Purple Cow

Post ImageOne of the items we got in our Gnomedex goodie-bags was a book! Yes, a real book. I thought it was a pretty cool idea for swag, to give away books. Anyway, the book was Seth Godin’s “Purple Cow”:

Cows, after you’ve seen one, or two, or ten, are boring. A Purple Cow, though…now that would be something. Purple Cow describes something phenomenal, something counterintuitive and exciting and flat out unbelievable.

You’re either a Purple Cow or you’re not. You’re either remarkable or invisible. Make your choice.

The above quoted text is taken from the book’s description. Unfortunately, now that you’ve read that little paragraph, you don’t need to read the book, because that’s about all it says. Seth spends 160 pages explaining just what a purple cow is.

Yes, I thought the book was interesting. No, I didn’t find it that useful. I mean, of course marketing is going to be easier when you start with a great product, that’s common sense isn’t it? The fact that Seth wrapped it up into a concept with a funky name doesn’t change that. There are dozens of other books out there that preach the same thing.

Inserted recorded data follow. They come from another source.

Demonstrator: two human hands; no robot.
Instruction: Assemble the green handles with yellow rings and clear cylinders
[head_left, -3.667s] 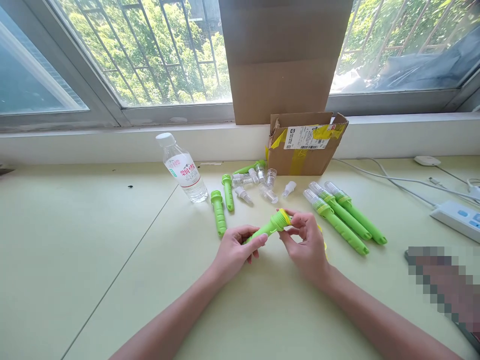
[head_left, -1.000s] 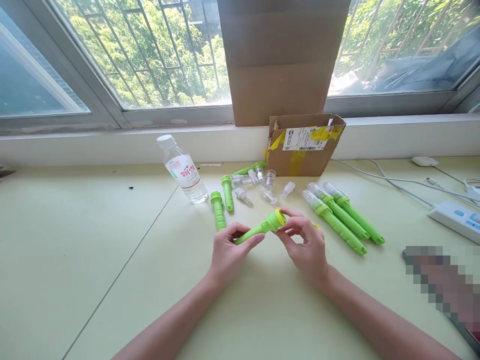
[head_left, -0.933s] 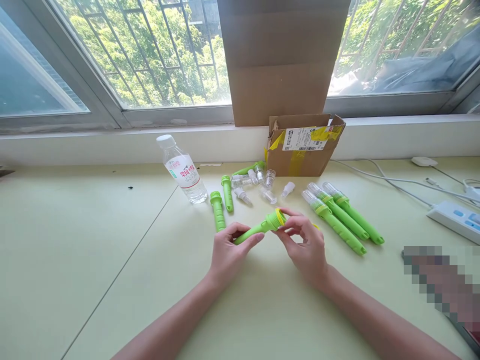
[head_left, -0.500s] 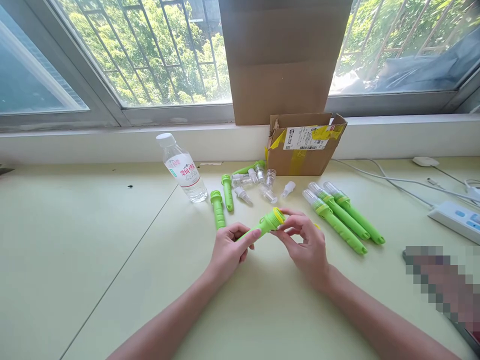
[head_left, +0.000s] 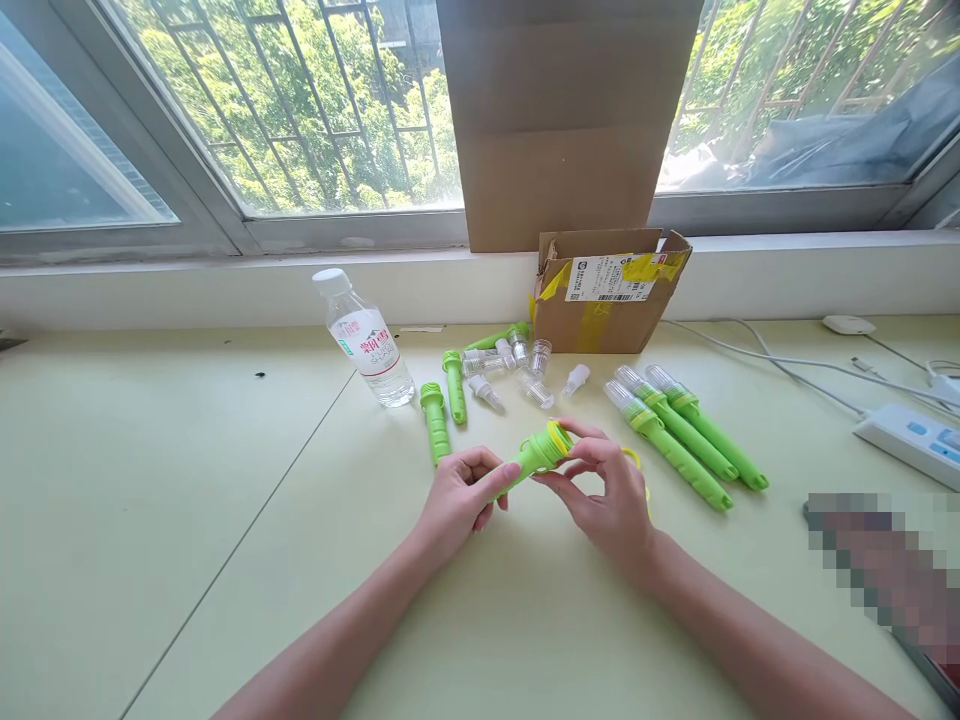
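Note:
My left hand (head_left: 461,495) is wrapped round a green plastic tube (head_left: 537,454) with a wide threaded end, which tilts up to the right. A yellow ring (head_left: 554,432) sits at that wide end. Thumb and fingers of my right hand (head_left: 611,495) are closed on the ring at the tube's rim; whether it lies fully flat there I cannot tell. Partly hidden behind my right hand, another yellow ring (head_left: 632,457) lies on the table. Two more green tubes, one ribbed (head_left: 435,425) and one farther back (head_left: 454,388), lie beyond my left hand.
Three green tubes with clear caps (head_left: 679,430) lie at the right. Clear plastic caps (head_left: 535,388) and nozzles are heaped before a cardboard box (head_left: 611,318). A water bottle (head_left: 371,345) stands back left; a power strip (head_left: 915,440) with cables is far right.
My right fingers have shifted slightly left and down along the tube's wide end, and the yellow ring there has tilted. More of the ring on the table shows behind my right hand.

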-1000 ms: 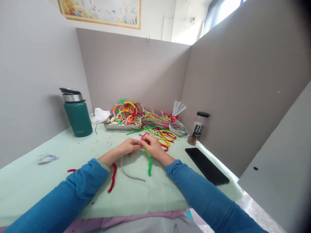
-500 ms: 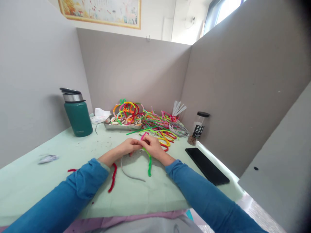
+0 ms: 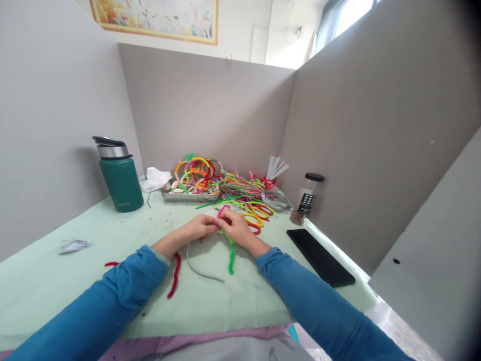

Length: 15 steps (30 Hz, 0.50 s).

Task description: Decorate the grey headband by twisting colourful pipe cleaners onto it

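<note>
My left hand is closed in a pinch, its fingertips meeting those of my right hand above the table. A thin grey wire comes out below my left hand and curves toward me. From my right hand's pinch hangs a green pipe cleaner, lighter green near the fingers. A pink pipe cleaner shows in a bent shape just beyond the fingers. How wire and pipe cleaners join is hidden by my fingers. Near my left wrist lies a red pipe cleaner.
Behind my hands stand a metal tray with small pieces and bent pipe-cleaner shapes, a heap of pipe cleaners and a grey wire coil. A green bottle is left; a clear jar and black phone are right.
The free end of the grey wire has shifted very slightly. Both hands keep the same pinch in the same place.
</note>
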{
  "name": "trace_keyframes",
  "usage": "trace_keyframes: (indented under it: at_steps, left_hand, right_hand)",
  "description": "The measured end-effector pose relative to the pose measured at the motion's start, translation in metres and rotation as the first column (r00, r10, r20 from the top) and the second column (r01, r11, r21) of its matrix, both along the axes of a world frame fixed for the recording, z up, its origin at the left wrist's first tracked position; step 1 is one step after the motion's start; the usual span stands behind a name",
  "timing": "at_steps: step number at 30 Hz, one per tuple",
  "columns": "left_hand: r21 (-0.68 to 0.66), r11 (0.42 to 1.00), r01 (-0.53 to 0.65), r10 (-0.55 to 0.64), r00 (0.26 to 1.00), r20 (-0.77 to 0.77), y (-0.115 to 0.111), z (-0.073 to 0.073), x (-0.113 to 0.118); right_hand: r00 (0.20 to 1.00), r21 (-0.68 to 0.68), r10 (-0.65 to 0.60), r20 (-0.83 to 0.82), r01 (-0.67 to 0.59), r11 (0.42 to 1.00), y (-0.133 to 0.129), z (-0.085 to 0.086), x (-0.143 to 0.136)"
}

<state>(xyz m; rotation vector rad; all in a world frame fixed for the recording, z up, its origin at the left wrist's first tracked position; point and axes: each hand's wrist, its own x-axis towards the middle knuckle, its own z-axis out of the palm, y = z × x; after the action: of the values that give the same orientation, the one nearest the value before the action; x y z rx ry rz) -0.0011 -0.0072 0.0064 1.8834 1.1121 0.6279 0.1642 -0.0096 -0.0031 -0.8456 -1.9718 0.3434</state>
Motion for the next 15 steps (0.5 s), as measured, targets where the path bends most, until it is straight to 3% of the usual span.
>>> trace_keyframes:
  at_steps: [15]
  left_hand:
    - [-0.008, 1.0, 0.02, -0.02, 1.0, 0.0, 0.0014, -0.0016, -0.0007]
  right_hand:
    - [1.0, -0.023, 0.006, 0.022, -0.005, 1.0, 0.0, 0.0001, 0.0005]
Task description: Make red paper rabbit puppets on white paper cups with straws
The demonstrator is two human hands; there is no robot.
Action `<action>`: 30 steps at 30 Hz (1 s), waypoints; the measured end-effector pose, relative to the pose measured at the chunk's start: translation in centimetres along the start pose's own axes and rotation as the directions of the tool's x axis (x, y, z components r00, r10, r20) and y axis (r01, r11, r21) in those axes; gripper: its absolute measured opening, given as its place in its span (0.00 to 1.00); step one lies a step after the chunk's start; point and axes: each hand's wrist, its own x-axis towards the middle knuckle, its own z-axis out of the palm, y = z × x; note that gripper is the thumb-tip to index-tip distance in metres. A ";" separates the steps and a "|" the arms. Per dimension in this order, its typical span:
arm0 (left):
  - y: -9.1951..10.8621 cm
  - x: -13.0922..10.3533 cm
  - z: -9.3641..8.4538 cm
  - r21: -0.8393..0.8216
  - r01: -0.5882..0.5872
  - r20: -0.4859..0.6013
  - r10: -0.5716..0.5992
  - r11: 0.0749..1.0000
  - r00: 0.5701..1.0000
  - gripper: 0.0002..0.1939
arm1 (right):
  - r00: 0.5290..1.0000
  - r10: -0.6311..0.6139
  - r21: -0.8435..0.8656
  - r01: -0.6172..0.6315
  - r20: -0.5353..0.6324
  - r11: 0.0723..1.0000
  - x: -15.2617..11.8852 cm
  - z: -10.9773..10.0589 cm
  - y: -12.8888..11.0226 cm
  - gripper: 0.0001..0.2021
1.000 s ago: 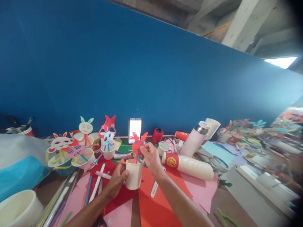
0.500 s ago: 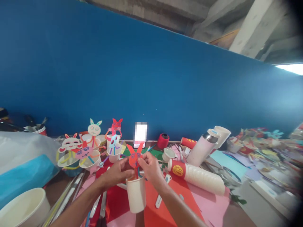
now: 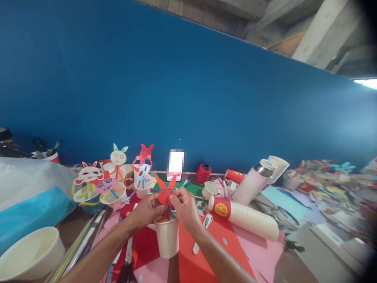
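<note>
A red paper rabbit head [image 3: 166, 195] with two tall ears and a drawn face is pinched between both my hands. My left hand [image 3: 150, 209] grips its left edge, fingers closed. On the opposite edge, the thumb and fingers of my right hand [image 3: 184, 204] press together. Below the head, thin pipe-cleaner-like stems run down toward a white paper cup [image 3: 167, 239], which stands upright under my hands. Exactly how the stems meet the cup is partly hidden by my fingers.
Finished paper animals in cups, such as a white rabbit [image 3: 118, 156], stand at the left. A utility knife [image 3: 203, 234] lies on red paper [image 3: 218, 255]. A cup stack [image 3: 253, 222] and thermos [image 3: 250, 184] lie right. A bowl [image 3: 32, 255] sits front left; a phone [image 3: 176, 165] leans behind.
My view has tilted and shifted slightly, so the cup and hands appear a little higher and to the left. Both hands keep their hold on the red rabbit head.
</note>
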 end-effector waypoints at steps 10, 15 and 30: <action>0.1 -0.4 0.3 0.006 0.080 -0.070 -0.079 0.997 0.994 0.15 | 0.999 -0.043 -0.113 0.040 -0.018 0.993 0.1 -0.5 -0.2 0.08; 0.4 -0.5 0.2 0.075 0.155 -0.114 -0.145 0.985 0.983 0.15 | 0.994 -0.104 -0.210 0.095 -0.030 0.973 0.3 -0.8 0.2 0.08; -0.4 -0.3 -0.7 0.218 0.221 -0.063 -0.212 0.951 0.975 0.13 | 0.993 -0.121 -0.358 0.111 -0.005 0.927 0.4 -1.0 0.7 0.08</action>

The book does have a few positives though. It’s a very quick read, so it won’t take up a lot of your time if you do decide to read it. And Seth has written the book in such a way that the read is stimulating, not boring. Still, I think there are better books to spend your money on.

Read: Seth Godin

One thought on “Purple Cow

  1. Not all gnomedexers got "Purple Cow" — I got Godin’s newer book, "All Marketers Are Liars." But, like all of Godin’s books, "Marketers" and "Cow" are the same: a good idea in a quick read that really should be even quicker, like an essay, since the basic idea only needs that much writing. He often has good examples, even if some of them aren’t quite true, and he writes well. But good ideas aren’t enough, and his books don’t break out into greatness.